Julie: I first heard about Anne Bonny and Mary Read in the Adam Ant song Five Guns West on the Prince Charming album. I tried several times over the years to write the story but couldn’t find the right angle. I then worked on a previous version of the book on a Curtis Brown Creative course 12 years ago, but despite getting longlisted for the Mslexia novel award that year I didn’t get any further finding representation. I eventually threw the whole thing out and started again. The version that will be published (or rather an earlier draft of it) was longlisted for the Bath Novel Award in 2020, and I got an agent (Ariella Feiner at United Agents) in February 2021. The offer from Hodder came soon after that.
Elaine: Why should a reader pick up a copy of your debut novel?
Julie: These women were remarkable, and I believe everyone should know their story. They were fearless and boundary defying, and the book is the epitome of an adventure story.
Elaine: I know you work full-time so where and when do you write?
Julie: I am lucky enough to have a small desk set up in my spare bedroom that I use as an office. Saturdays and Sundays I try to write for three to four hours each day – that’s where the bulk of the word count happens. I also always carry a notebook with me – I’ve learned that when and where inspiration strikes, get it down immediately. I’m always jotting down notes on buses, on trains etc.
Elaine: Who inspires you? Writers, artists, musicians, filmmakers?
Julie: I’ve always loved music, and wrote most of Bonny & Read to the soundtrack of 6Music. I enjoy not knowing what’s coming next, and there’s always something interesting to listen to. However, in order to find inspiration, I also try and open myself up to new experiences, and I find other writers, and visual artists too, very inspiring. You never know what’s going to spark an idea or a feeling.

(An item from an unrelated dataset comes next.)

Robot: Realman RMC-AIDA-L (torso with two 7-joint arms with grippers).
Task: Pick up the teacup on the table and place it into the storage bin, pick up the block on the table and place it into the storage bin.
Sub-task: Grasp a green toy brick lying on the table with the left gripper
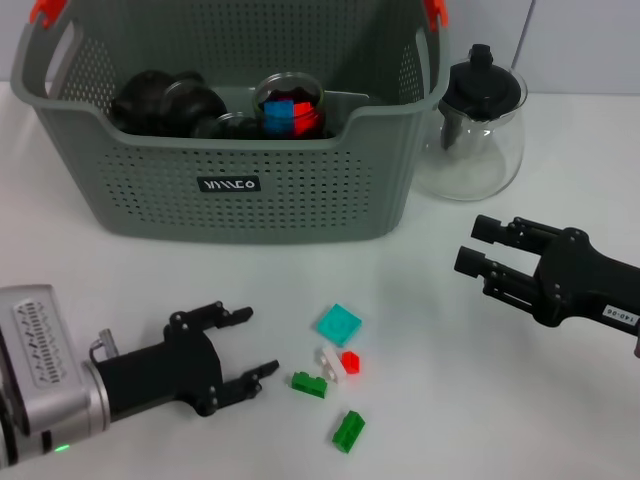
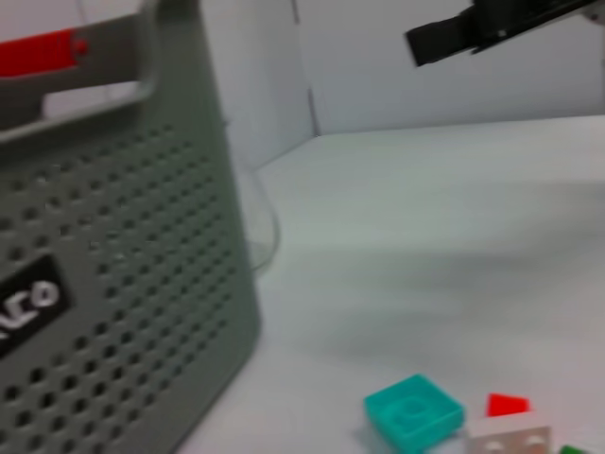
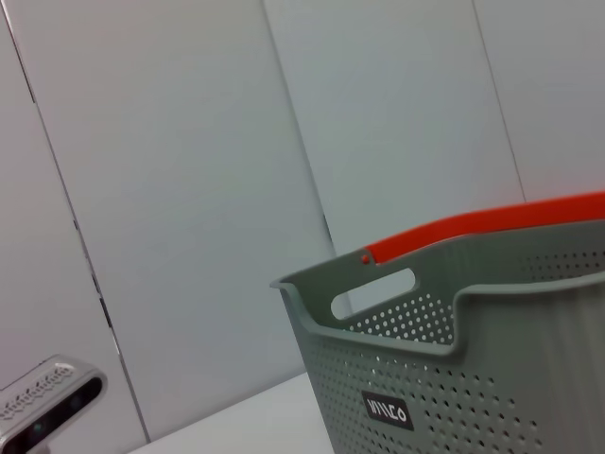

Elaine: What one piece of advice would you give to writers without publishers and/or agents working on novels at present?
Julie: If you feel this is a story that needs to be told and that you’re the only person to do it, don’t give up. It took me 12 years to finally get published, but it has absolutely been worth it. You never know when it’s going to happen, but put in the hours, learn from other writers you admire, get better, learn from feedback (and take time to lick your wounds when it hurts), and hopefully it will happen for you. Mslexia magazine does great events for things like pitching to agents, and in addition to having a finished book, this really helped me polish my pitch.
Thank you Julie for your time and friendship. I will treasure my inscribed copy of Bonny &Read.